Above: (From left) Bob Capanna, Executive of Settlement Music School, Katy Clark, Philadelphia Chapter Director of the American Composers Forum; Linda Reichert, Artistic Director of Network for New Music; Thaddeus Squire, Artistic and Producing Director of Peregrine Arts; Chris McGlumphy, Managing Director of Relâche; Daniel Grabois, French hornist of the Meridian Arts Ensemble; and Elliott Sharp, composer. Left: Michael Gandolfi, composer, and Lucy Shelton, soprano.

ELLIOTT SHARP ON TECHNOLOGY AND COMPOSING

The audience watching someone just doing a computer, just hearing a tape music concert or someone playing a laptop is a completely different vibe, you know? I mean it’s more, for me, in the realm of installation, which is completely valid, but if you’re going to be live, you might as well be live. You want someone up there sweating, you know?

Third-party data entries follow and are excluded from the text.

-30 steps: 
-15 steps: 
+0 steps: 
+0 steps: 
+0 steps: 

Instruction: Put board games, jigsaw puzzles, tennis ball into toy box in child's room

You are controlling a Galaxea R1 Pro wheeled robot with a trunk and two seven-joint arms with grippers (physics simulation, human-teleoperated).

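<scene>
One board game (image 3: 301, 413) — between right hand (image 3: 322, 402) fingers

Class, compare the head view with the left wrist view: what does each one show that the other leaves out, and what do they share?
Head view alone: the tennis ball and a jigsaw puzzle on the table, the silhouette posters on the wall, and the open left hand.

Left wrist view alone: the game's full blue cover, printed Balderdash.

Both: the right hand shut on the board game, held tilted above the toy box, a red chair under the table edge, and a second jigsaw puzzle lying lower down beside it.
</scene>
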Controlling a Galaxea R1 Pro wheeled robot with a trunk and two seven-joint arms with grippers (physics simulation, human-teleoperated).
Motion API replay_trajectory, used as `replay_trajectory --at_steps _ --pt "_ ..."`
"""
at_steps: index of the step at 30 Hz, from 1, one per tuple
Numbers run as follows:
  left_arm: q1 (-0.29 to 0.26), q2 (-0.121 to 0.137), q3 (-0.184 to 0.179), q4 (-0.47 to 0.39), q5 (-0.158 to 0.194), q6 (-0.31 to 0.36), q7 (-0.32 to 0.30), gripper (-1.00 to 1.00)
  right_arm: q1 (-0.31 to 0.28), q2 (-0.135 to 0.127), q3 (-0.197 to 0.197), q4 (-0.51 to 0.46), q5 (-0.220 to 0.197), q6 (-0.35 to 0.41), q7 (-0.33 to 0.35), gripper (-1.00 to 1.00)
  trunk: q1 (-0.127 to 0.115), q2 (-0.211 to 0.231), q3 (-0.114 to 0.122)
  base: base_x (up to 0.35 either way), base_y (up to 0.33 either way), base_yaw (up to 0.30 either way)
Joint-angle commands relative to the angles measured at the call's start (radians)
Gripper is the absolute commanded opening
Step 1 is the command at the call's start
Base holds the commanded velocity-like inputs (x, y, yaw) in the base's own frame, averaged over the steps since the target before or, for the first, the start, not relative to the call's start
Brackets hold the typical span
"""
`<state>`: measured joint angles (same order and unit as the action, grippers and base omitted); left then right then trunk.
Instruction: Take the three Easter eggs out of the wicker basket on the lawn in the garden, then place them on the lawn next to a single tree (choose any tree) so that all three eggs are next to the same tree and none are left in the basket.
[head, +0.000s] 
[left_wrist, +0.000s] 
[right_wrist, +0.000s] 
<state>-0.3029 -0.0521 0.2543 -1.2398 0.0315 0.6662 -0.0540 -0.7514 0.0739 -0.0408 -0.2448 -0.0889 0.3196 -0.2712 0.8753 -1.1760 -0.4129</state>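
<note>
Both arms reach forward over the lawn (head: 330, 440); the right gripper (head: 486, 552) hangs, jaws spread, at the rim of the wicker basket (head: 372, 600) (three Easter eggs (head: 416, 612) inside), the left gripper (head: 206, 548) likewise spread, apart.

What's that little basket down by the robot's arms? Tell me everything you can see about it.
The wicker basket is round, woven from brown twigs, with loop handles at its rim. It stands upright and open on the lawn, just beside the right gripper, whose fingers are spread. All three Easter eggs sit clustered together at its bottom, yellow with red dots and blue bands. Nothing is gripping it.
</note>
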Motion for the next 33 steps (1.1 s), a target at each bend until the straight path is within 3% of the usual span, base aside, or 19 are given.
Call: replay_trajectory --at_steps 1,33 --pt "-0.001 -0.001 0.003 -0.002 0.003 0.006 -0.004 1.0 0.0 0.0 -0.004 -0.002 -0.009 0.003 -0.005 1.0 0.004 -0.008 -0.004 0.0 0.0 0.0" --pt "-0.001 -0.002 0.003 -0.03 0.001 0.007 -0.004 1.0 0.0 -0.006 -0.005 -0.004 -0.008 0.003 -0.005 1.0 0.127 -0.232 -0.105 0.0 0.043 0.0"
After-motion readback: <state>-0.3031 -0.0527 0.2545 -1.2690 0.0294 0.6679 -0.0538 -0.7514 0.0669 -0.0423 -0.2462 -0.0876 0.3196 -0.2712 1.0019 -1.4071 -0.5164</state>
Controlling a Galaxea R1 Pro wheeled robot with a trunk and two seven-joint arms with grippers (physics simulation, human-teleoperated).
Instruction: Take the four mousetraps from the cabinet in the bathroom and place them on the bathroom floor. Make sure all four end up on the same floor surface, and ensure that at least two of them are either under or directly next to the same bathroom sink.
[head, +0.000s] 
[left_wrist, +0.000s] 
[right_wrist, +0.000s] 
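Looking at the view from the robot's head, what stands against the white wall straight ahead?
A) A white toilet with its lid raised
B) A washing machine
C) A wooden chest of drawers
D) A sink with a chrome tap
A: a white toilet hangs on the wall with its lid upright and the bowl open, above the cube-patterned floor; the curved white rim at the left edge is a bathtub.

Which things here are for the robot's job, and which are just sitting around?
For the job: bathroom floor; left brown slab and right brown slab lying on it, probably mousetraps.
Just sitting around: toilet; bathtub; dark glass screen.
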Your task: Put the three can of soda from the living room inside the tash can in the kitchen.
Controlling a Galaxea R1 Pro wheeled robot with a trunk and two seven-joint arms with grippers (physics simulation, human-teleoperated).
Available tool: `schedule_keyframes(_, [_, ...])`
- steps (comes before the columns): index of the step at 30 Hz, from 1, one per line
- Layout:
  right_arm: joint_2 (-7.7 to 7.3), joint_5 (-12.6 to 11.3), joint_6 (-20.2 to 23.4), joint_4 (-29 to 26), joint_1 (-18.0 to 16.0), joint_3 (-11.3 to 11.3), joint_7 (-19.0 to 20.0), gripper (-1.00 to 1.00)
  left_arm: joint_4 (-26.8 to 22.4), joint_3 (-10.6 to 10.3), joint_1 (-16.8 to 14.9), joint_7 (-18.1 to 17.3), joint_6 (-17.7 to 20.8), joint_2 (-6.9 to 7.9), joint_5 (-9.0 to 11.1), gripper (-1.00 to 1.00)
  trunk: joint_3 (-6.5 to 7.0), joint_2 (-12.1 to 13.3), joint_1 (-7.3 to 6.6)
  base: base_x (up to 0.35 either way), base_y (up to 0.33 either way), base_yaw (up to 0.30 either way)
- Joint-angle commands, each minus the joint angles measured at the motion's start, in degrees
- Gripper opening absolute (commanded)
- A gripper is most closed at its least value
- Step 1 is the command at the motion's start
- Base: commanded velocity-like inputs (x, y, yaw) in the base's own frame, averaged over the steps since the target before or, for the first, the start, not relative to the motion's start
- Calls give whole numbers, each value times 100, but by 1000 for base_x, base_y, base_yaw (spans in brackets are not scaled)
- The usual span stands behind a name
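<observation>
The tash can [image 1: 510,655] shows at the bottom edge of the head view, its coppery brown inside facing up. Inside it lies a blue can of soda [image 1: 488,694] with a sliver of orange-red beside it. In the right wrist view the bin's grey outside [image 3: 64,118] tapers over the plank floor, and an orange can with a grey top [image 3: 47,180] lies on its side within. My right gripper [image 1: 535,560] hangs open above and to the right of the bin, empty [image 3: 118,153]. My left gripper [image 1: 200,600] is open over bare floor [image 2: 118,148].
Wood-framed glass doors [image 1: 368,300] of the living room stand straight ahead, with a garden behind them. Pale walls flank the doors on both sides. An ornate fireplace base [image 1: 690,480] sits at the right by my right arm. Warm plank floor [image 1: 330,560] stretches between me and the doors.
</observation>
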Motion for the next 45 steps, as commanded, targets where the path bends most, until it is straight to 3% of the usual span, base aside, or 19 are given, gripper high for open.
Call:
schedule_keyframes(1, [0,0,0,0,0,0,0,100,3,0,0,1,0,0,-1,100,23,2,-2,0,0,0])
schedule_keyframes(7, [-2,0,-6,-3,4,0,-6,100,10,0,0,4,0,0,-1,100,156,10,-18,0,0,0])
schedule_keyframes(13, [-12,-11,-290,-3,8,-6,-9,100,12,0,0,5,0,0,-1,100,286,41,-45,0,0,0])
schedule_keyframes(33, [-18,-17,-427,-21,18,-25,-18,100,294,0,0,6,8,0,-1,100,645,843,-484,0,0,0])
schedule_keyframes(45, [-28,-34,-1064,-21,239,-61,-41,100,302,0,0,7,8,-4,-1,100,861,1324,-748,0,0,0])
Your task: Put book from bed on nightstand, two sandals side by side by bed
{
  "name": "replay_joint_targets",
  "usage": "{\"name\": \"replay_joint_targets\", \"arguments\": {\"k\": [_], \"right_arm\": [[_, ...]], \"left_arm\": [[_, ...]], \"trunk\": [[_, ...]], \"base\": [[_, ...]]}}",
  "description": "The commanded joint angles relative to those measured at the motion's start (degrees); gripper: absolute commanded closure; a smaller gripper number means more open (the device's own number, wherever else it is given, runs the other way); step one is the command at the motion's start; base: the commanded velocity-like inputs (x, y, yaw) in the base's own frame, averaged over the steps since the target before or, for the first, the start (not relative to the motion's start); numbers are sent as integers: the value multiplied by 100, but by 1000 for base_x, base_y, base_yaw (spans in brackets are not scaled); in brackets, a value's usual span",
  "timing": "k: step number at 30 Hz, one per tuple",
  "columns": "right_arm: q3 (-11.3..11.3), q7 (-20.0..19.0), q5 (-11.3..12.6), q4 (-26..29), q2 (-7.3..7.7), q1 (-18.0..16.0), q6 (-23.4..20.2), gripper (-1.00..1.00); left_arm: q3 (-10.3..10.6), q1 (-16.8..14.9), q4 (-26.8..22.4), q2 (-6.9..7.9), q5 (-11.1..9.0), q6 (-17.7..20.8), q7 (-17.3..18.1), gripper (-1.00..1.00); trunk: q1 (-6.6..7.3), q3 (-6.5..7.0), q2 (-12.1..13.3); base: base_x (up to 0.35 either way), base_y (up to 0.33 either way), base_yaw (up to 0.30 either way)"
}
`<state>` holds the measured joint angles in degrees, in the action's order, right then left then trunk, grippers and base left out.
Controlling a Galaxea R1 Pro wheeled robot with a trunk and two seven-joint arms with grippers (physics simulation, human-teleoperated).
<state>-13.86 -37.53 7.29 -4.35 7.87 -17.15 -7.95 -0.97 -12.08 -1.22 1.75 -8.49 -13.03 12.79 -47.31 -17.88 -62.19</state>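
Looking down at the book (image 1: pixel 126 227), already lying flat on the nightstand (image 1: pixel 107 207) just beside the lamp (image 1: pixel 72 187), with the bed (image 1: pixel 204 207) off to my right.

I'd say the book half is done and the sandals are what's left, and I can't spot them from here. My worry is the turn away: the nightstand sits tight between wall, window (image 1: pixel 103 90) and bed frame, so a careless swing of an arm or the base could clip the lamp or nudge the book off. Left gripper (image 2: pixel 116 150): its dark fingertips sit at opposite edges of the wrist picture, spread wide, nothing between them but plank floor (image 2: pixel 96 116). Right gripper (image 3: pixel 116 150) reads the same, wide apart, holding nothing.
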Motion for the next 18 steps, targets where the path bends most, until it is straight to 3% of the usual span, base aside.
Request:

Because the audience can smell it, and the performer can smell the audience…that’s just an important part of the concert experience. I’d say my main writing work now is with these algorithmic pieces that are instruction sets and sets of composed materials… they’re mostly based on kinds of biological metaphors and network systems, like cellular automata or computer games that create artificial life. It’s about creating an organism that has some purpose. And that purpose is usually to groove, you know, and to mutate itself and to create little structures that are always related somehow to the core material…and you always recognize the life form from its source but at the same time, every manifestation of it is completely different. It’s different than improvisation, but it uses improvisatory tools.